• **What to work on**
Transcribe all of the listing exactly.

• **Given information**

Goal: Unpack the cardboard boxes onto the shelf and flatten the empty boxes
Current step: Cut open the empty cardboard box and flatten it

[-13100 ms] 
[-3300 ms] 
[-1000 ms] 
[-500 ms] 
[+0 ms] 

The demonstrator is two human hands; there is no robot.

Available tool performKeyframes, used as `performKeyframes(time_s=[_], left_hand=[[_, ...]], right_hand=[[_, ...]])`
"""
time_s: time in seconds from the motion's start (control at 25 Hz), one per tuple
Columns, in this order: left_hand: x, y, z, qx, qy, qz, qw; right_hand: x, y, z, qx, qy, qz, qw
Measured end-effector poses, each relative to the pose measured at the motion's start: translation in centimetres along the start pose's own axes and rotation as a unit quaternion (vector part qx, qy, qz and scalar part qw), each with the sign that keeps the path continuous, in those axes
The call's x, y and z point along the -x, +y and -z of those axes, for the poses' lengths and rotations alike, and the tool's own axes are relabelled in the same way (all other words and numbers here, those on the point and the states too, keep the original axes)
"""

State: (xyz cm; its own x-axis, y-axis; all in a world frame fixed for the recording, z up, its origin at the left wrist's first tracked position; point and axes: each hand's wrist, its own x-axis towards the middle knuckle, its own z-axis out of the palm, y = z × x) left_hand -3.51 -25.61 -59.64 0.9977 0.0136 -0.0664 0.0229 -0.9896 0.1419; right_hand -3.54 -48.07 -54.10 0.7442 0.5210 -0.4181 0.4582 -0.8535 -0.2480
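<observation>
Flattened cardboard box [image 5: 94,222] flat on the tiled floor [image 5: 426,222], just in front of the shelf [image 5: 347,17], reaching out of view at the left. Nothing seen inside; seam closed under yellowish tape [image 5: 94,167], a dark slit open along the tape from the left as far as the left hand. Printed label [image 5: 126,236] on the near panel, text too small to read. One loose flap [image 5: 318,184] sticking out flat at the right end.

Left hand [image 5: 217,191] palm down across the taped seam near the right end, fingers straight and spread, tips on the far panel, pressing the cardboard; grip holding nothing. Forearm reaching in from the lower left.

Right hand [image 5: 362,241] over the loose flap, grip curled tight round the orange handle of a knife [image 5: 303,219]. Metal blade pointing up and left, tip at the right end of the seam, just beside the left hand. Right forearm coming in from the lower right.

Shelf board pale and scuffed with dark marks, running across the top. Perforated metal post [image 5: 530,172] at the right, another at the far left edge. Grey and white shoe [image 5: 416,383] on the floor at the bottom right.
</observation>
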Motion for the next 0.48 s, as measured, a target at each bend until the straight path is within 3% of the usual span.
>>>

• **Written response**
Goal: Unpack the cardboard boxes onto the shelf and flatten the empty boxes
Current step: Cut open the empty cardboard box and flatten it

[-13100 ms] 
[-3300 ms] 
[-1000 ms] 
[-500 ms] 
[+0 ms] 

The demonstrator is two human hands; there is no robot.

Available tool performKeyframes, used as `performKeyframes(time_s=[_], left_hand=[[_, ...]], right_hand=[[_, ...]])`
"""
time_s: time in seconds from the motion's start (control at 25 Hz), one per tuple
Columns, in this order: left_hand: x, y, z, qx, qy, qz, qw; right_hand: x, y, z, qx, qy, qz, qw
Measured end-effector poses, each relative to the pose measured at the motion's start: translation in centimetres along the start pose's own axes and rotation as a unit quaternion (vector part qx, qy, qz and scalar part qw), each with the sign that keeps the path continuous, in those axes
The call's x, y and z point along the -x, +y and -z of those axes, for the poses' lengths and rotations alike, and the tool's own axes are relabelled in the same way (all other words and numbers here, those on the point and the states too, keep the original axes)
"""

State: (xyz cm; its own x-axis, y-axis; all in a world frame fixed for the recording, z up, its origin at the left wrist's first tracked position; point and axes: each hand's wrist, its own x-axis towards the middle knuckle, its own z-axis out of the palm, y = z × x) left_hand -3.51 -25.61 -59.64 0.9977 0.0136 -0.0664 0.0229 -0.9896 0.1419; right_hand -3.54 -48.07 -54.10 0.7442 0.5210 -0.4181 0.4582 -0.8535 -0.2480
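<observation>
Flattened cardboard box [image 5: 94,222] flat on the tiled floor [image 5: 426,222], just in front of the shelf [image 5: 347,17], reaching out of view at the left. Nothing seen inside; seam closed under yellowish tape [image 5: 94,167], a dark slit open along the tape from the left as far as the left hand. Printed label [image 5: 126,236] on the near panel, text too small to read. One loose flap [image 5: 318,184] sticking out flat at the right end.

Left hand [image 5: 217,191] palm down across the taped seam near the right end, fingers straight and spread, tips on the far panel, pressing the cardboard; grip holding nothing. Forearm reaching in from the lower left.

Right hand [image 5: 362,241] over the loose flap, grip curled tight round the orange handle of a knife [image 5: 303,219]. Metal blade pointing up and left, tip at the right end of the seam, just beside the left hand. Right forearm coming in from the lower right.

Shelf board pale and scuffed with dark marks, running across the top. Perforated metal post [image 5: 530,172] at the right, another at the far left edge. Grey and white shoe [image 5: 416,383] on the floor at the bottom right.
</observation>
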Motion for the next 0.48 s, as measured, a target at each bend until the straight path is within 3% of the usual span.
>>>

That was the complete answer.